Alzheimer/Velhice

segunda-feira, 17 de novembro de 2008

Valeu Zumbi!

Quando o governador de Pernambuco, Caetano de Melo Castro, decidiu colocar a cabeça de Zumbi dos Palmares num mastro para satisfazer os que se achavam ofendidos pela idéia de liberdade que ele representava e para dar uma lição nos negros que sonhavam em fugir para os quilombos, jamais poderia imaginar que estava dando asas ao herói negro. Tentando apagá-lo da memória e mostrar que estava mesmo morto e humilhado, o medíocre governador só conseguiu fazer com que os negros que olhavam a cabeça salgada, alongassem seu olhar para além da morte, para além da prisão, e vissem o horizonte de beleza que ele representava.

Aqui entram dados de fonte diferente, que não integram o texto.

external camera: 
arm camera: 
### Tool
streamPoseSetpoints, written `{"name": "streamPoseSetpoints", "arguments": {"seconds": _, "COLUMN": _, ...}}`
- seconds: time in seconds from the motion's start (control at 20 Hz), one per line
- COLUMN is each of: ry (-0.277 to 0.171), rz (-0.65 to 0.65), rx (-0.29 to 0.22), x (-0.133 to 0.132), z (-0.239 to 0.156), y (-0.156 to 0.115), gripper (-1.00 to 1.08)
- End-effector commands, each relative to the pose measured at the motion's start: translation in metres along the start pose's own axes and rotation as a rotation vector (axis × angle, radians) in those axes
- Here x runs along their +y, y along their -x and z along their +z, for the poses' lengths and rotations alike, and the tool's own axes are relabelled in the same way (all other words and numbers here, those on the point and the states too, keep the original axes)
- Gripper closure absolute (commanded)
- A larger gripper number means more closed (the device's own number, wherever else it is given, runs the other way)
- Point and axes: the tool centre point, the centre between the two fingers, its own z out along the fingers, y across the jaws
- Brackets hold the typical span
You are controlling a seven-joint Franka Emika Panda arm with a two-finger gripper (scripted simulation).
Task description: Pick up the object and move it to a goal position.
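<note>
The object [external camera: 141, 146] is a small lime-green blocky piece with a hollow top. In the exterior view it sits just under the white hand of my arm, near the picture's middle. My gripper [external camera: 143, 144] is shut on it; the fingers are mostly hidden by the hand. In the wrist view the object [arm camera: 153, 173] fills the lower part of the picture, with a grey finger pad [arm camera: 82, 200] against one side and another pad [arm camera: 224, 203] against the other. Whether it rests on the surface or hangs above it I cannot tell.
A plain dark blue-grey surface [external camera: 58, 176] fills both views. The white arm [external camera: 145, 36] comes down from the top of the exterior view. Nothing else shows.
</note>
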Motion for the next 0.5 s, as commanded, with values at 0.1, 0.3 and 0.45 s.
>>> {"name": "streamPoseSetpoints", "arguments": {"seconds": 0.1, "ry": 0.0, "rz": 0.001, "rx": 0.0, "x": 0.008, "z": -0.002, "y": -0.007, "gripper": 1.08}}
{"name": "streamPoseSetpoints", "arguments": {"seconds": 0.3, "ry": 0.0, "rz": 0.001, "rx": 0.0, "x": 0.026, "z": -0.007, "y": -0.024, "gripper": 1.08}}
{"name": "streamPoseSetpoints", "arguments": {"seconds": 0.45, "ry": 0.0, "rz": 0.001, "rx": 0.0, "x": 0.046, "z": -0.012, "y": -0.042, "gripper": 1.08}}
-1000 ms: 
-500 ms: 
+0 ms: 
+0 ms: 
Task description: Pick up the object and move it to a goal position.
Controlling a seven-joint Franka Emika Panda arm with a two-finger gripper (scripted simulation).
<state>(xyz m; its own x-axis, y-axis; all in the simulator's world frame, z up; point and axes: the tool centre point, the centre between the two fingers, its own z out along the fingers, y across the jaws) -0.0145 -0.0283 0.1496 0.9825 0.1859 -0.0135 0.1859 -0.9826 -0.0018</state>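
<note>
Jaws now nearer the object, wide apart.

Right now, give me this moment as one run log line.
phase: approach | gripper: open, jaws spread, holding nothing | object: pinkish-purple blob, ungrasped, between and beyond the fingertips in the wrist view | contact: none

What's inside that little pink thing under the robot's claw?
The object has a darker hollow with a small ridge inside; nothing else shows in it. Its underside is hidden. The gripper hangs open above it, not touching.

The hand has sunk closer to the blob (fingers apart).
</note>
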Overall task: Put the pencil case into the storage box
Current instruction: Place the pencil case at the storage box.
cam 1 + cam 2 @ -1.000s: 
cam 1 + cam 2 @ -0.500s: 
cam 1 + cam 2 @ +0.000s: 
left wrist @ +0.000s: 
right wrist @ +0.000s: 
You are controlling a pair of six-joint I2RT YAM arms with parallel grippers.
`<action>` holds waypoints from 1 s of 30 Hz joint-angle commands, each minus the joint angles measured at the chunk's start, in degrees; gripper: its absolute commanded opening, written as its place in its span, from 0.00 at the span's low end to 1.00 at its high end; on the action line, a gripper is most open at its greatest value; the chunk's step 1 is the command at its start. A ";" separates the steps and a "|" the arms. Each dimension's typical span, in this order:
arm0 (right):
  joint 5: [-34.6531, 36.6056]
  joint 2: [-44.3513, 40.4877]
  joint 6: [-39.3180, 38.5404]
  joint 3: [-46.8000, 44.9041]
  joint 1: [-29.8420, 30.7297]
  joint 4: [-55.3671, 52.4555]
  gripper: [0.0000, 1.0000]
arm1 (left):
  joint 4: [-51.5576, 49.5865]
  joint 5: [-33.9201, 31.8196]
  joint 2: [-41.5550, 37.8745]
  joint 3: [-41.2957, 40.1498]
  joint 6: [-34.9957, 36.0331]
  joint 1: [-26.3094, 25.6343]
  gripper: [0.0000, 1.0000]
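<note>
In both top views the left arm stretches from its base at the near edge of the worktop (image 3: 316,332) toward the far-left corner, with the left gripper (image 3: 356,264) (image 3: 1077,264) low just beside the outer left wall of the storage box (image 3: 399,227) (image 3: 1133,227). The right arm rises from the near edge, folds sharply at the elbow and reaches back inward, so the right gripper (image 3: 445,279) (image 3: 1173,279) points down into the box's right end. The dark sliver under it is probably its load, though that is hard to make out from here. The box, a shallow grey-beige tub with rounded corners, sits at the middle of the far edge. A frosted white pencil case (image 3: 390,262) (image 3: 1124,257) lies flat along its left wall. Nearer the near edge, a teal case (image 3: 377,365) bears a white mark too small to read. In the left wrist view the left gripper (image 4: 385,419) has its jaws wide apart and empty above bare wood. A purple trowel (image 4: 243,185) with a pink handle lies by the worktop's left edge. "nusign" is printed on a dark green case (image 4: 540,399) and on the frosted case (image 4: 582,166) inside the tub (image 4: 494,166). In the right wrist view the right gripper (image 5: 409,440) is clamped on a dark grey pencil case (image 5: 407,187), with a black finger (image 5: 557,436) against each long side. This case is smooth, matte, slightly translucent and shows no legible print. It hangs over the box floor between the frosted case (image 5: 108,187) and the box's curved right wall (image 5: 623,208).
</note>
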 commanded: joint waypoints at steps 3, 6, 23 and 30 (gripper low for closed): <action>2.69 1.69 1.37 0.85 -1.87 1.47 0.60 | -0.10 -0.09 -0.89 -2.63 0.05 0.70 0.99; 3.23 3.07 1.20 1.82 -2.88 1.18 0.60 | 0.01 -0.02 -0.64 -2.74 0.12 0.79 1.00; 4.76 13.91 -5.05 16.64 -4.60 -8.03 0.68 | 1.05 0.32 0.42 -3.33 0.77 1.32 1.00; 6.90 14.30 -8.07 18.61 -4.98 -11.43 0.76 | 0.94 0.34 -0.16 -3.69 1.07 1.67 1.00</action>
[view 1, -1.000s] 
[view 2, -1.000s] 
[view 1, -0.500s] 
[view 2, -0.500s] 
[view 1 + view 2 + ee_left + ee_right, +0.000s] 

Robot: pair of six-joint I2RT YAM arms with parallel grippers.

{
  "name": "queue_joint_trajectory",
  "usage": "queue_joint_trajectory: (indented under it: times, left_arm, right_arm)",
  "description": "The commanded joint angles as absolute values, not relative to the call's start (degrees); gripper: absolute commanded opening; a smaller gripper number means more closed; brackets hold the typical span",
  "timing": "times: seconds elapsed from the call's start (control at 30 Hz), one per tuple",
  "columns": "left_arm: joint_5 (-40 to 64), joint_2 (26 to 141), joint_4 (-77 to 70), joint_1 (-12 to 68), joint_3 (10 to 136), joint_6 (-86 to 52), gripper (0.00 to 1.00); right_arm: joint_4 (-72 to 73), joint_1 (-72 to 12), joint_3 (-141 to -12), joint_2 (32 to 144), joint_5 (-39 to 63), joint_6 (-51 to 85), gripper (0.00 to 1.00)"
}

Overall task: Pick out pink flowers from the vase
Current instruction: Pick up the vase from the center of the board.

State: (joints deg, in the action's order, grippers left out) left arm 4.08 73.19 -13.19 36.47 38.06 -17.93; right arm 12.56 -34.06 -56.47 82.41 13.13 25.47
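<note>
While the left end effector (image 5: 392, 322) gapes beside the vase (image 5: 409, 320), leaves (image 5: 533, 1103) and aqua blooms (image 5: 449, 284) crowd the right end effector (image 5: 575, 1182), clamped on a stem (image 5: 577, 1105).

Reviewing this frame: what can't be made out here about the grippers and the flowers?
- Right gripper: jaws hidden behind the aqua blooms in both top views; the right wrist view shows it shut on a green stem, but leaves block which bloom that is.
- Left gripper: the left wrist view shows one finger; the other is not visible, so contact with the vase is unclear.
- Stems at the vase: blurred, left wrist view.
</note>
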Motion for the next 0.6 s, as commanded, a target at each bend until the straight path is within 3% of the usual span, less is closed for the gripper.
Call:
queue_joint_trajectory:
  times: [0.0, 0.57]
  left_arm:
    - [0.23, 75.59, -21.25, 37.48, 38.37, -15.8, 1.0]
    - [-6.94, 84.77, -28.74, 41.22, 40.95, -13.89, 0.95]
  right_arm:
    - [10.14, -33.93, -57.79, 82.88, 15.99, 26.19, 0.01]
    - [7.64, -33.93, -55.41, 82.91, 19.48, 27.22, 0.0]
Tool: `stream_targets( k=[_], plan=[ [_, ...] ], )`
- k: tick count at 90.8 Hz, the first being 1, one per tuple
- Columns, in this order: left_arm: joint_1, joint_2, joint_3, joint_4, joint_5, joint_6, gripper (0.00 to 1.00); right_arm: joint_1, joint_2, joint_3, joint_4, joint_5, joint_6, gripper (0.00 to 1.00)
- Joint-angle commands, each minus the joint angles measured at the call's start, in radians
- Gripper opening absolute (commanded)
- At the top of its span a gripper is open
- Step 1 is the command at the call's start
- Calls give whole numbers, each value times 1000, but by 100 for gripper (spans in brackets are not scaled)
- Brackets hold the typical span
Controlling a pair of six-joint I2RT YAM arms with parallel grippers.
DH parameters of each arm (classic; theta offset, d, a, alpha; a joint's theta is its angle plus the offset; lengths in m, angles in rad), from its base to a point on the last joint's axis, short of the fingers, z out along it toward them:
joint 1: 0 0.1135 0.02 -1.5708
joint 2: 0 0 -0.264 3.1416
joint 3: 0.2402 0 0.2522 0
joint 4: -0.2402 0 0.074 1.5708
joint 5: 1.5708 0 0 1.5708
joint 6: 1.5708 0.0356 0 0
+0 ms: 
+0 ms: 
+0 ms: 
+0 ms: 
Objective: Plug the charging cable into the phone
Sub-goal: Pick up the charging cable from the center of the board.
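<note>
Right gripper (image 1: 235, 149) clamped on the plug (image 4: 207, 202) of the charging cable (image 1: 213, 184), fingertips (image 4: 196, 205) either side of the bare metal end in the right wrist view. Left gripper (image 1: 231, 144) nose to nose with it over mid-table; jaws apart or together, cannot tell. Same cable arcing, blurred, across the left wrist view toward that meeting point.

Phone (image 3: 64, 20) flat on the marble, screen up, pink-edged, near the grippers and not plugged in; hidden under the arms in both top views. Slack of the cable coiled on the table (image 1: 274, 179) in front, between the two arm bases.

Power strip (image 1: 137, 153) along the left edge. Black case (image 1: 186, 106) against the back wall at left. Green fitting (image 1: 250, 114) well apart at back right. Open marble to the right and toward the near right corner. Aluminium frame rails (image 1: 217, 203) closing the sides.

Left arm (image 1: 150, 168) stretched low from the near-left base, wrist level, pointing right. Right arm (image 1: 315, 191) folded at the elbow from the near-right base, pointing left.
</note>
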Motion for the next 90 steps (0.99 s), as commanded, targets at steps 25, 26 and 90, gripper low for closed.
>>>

Zumbi foi vencido em 20 de novembro de 1695, depois de longas e acirradas batalhas. Mas qual, essa é uma informação errada. Seu corpo foi violado, seu quilombo dizimado, mas a idéia que morava em sua cabeça jamais se rendeu. Seu nome criou asas, seu corpo foi se transformando em outros tantos corpos negros, que fugiam das garras da dor e criavam espaços de liberdade. Seu desejo de vida digna, de riquezas repartidas, de trabalho coletivo, seguiu cavalgando pelos campos, colinas e montanhas. O guerreiro é, tal qual dizia o seu povo, imortal.

É por isso que em todo novembro sua imponente figura volta a intimar as gentes. Ele reaparece, lança em punho, olhar ardente, a dizer que ainda há muito que libertar. Há o preconceito, a discriminação, a violência, o ódio. Há a pobreza, o desemprego, o tratamento desigual. E nós, ao vê-lo passar, sentimos que não fazemos ainda o suficiente, que é preciso mais. Zumbi nos inflama, nos desconforta, nos abre os olhos. Zumbi nos acena, majestoso, e nos convida a segui-lo. Ah, esse homem que foi traído, que perdeu a cabeça e a vida, ali está, no asfalto, na cidade, buscando os seguidores para um novo quilombo. Não mais Zumbi, o neto da princesa Aqualtune, mas o que passou a ser quando sua cabeça circulou pelos fundões do Brasil. O espírito. Então, quando nas noites deste novembro escutamos o rumor delicado do vento, sabemos: eis o espírito... E o acompanhamos, para o mundo que virá, construído por todos nós!

Um comentário:

  1. Belíssimo texto, Elaine! Tanto na forma quanto no conteúdo. A Humanidade se faz de Homens, e não de "famosidades" (como a moderna mídia apelida os que se fazem célebres, mas que desaparecem como fogo-fátuo, o que aparece no processo químico dos corpos orgânicos em decomposição... isso dá o que pensar).
    Tenho sido premiado com seus textos pela Urda. Ela também é um belíssimo exemplar do animal Homem - alguém que não nasceu para o brilho efêmero, mas para a luz permanente que sobreviverá aos tempos.